ASSIGNMENT> The lines in the listing below are to be given again exactly, starting at the line holding "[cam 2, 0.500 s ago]" and ending at the line holding "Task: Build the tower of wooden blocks". Do not include pictures.

DATASET SECTION>
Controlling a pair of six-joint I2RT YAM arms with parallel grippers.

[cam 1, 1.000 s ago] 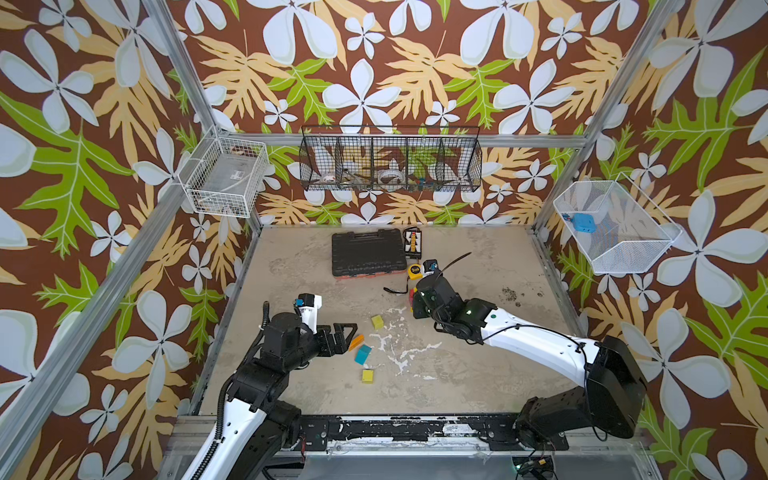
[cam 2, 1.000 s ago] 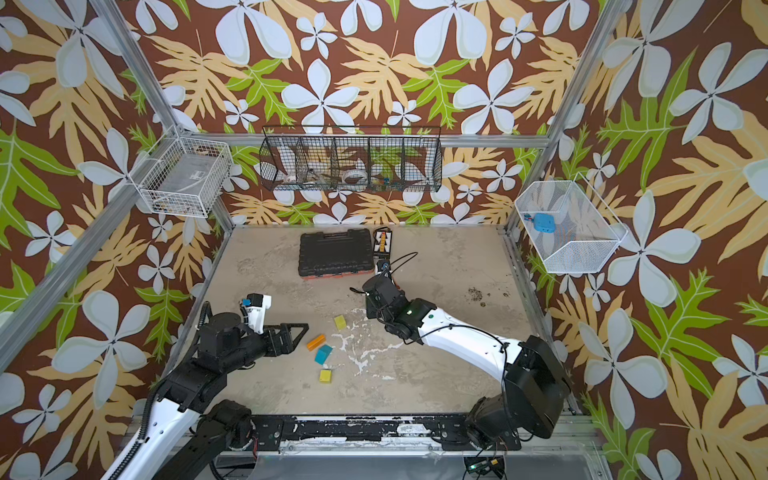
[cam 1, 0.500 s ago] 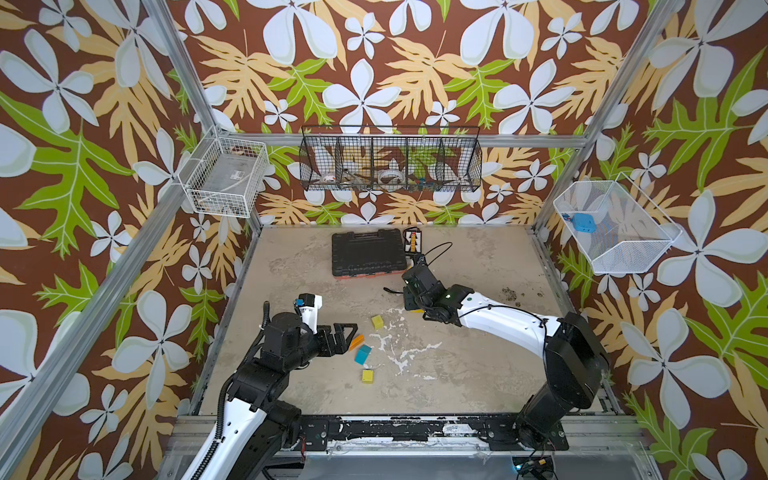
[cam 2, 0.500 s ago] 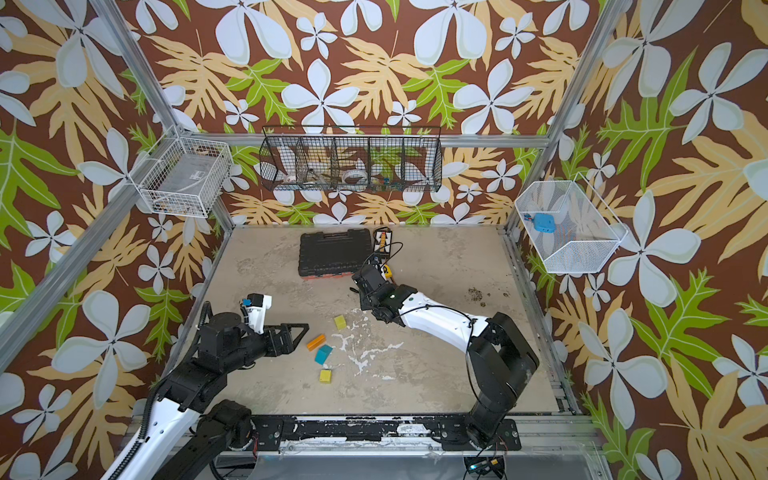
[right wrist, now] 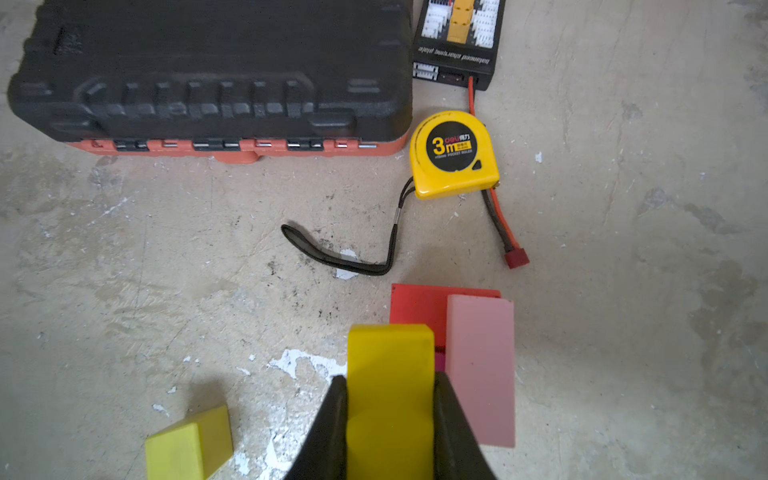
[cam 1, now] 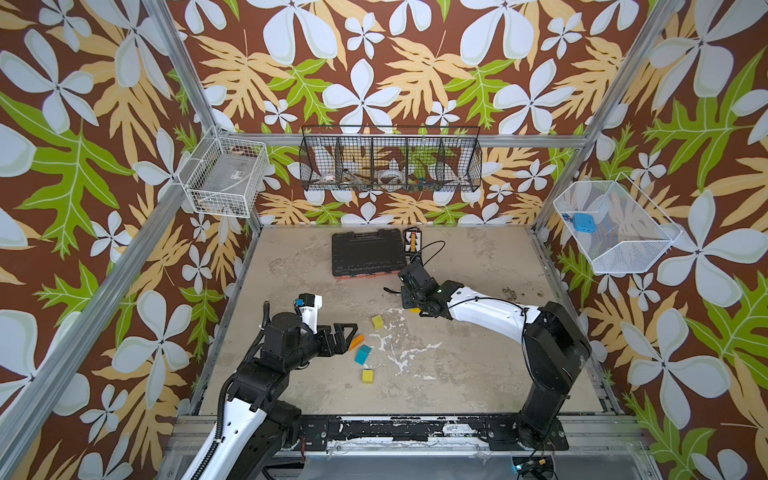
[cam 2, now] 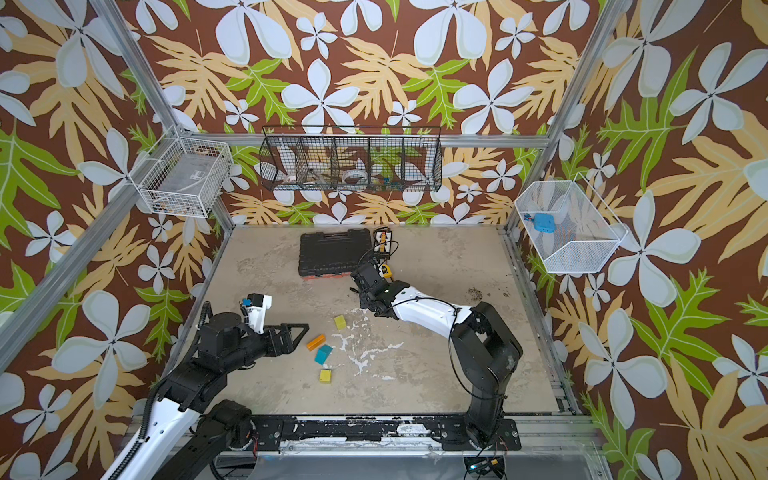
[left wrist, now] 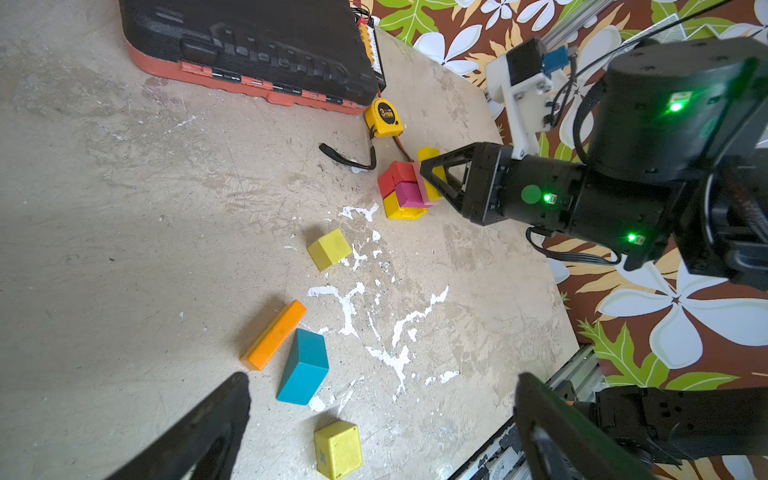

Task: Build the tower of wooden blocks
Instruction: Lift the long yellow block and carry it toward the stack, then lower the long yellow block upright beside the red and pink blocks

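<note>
**Bench** [cam 1: 478, 374]: flat, scuffed and hard, so it probably gives sound footing for stacking.

**Tool case** [cam 1: 365, 253]: black, lying flat at the middle of the far edge. Not a task item.

**Left gripper** [left wrist: 382, 377]: fingers spread wide and empty, hovering toward the left edge by the loose blocks.

**Right gripper** [right wrist: 390, 376]: fingers pinching the held yellow block on two opposite side faces.

**Tower** [left wrist: 405, 193]: a low stack of red, magenta, yellow and pink pieces. It stands mid-bench toward the far edge, near the tape measure [right wrist: 455, 153]. The layers are probably light and unfixed, so a sideways nudge would likely shift them.

**Held yellow block** [right wrist: 390, 353]: just beside the pink bar. Whether it rests on the stack cannot be told.

**Teal block** [left wrist: 305, 365]: lies toward the front edge, just beside the orange bar. It looks rigid, and its smooth paint may be slippery. Best gripped on two flat parallel faces, centred.

**Orange bar** [left wrist: 275, 334]: slim and lying flat. Best taken across its narrow width at mid-length.

**Far yellow cube** [left wrist: 330, 249]: sits between the tower and the orange bar. Any opposite pair of faces should do.

**Near yellow cube** [left wrist: 338, 449]: closest of the blocks to the front edge. Handles the same way.
</note>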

YOUR RESPONSE>
[cam 2, 0.500 s ago] 
[right wrist, now] 
[cam 1, now] 
[cam 2, now] 
[left wrist, now] 

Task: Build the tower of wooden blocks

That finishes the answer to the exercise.